**Your goal**:
Reproduce the data in its entirety, exactly as written.

**Data block**:

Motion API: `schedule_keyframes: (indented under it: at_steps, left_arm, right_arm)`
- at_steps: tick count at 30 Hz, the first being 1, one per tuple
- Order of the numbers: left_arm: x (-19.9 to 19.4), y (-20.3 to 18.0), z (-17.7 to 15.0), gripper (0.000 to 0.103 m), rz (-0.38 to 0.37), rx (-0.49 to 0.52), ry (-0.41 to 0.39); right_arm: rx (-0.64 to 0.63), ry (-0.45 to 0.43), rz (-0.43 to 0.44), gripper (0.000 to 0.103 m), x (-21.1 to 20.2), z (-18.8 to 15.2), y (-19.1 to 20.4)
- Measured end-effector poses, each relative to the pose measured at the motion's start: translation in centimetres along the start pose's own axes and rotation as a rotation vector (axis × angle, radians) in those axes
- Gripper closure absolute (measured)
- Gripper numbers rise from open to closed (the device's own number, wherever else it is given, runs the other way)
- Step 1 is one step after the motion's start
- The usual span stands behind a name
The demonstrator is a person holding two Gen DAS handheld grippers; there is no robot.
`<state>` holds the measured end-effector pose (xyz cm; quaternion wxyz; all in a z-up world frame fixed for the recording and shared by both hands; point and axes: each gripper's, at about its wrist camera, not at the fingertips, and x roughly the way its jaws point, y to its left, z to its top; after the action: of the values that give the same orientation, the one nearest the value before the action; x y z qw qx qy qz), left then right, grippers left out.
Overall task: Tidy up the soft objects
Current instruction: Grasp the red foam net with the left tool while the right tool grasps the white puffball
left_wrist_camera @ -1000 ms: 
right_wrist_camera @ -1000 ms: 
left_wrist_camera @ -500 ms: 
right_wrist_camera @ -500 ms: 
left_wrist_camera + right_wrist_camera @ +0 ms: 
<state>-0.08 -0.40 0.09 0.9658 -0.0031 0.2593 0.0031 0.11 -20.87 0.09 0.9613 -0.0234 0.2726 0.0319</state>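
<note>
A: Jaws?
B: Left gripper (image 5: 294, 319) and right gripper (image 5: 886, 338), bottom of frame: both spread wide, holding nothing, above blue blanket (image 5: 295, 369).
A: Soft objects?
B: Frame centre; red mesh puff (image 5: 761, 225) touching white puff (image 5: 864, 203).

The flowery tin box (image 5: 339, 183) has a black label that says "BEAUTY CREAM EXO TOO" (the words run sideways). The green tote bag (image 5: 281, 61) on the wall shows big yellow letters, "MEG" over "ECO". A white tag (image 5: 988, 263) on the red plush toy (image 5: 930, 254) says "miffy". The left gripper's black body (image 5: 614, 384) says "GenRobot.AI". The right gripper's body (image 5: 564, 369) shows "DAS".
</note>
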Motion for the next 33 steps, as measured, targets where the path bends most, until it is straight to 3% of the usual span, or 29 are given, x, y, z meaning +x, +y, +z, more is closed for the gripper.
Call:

**Solution**:
Motion API: `schedule_keyframes: (indented under it: at_steps, left_arm, right_arm)`
- at_steps: tick count at 30 Hz, the first being 1, one per tuple
- Order of the numbers: left_arm: x (-19.9 to 19.4), y (-20.3 to 18.0), z (-17.7 to 15.0), gripper (0.000 to 0.103 m), rz (-0.38 to 0.37), rx (-0.49 to 0.52), ry (-0.41 to 0.39); right_arm: rx (-0.64 to 0.63), ry (-0.45 to 0.43), rz (-0.43 to 0.44), gripper (0.000 to 0.103 m), x (-21.1 to 20.2), z (-18.8 to 15.2), y (-19.1 to 20.4)
- Measured end-effector poses, each relative to the pose measured at the motion's start: translation in centimetres along the start pose's own axes and rotation as a rotation vector (axis × angle, radians) in those axes
- Gripper closure absolute (measured)
- Gripper numbers rise from open to closed (the device's own number, wherever else it is given, runs the other way)
- Step 1 is one step after the motion's start
- The usual span stands behind a name
The demonstrator is a person holding two Gen DAS handheld grippers; there is no robot.
`<state>` holds the measured end-effector pose (xyz cm; quaternion wxyz; all in a z-up world frame fixed for the recording and shared by both hands; point and axes: each gripper's, at about its wrist camera, not at the fingertips, and x roughly the way its jaws point, y to its left, z to its top; after the action: of the values that give the same orientation, the one nearest the value before the action; x y z qw qx qy qz), left then right, grippers left out.
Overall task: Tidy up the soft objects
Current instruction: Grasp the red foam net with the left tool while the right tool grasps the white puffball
left_wrist_camera @ -1000 ms: 
right_wrist_camera @ -1000 ms: 
left_wrist_camera @ -500 ms: 
right_wrist_camera @ -500 ms: 
left_wrist_camera + right_wrist_camera @ +0 ms: 
<state>-0.08 -0.40 0.09 0.9658 -0.0031 0.2593 0.0031 0.11 -20.87 0.09 0.9613 -0.0234 0.2726 0.0319</state>
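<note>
A: Jaws?
B: Left gripper (image 5: 294, 319) and right gripper (image 5: 886, 338), bottom of frame: both spread wide, holding nothing, above blue blanket (image 5: 295, 369).
A: Soft objects?
B: Frame centre; red mesh puff (image 5: 761, 225) touching white puff (image 5: 864, 203).

The flowery tin box (image 5: 339, 183) has a black label that says "BEAUTY CREAM EXO TOO" (the words run sideways). The green tote bag (image 5: 281, 61) on the wall shows big yellow letters, "MEG" over "ECO". A white tag (image 5: 988, 263) on the red plush toy (image 5: 930, 254) says "miffy". The left gripper's black body (image 5: 614, 384) says "GenRobot.AI". The right gripper's body (image 5: 564, 369) shows "DAS".
</note>
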Motion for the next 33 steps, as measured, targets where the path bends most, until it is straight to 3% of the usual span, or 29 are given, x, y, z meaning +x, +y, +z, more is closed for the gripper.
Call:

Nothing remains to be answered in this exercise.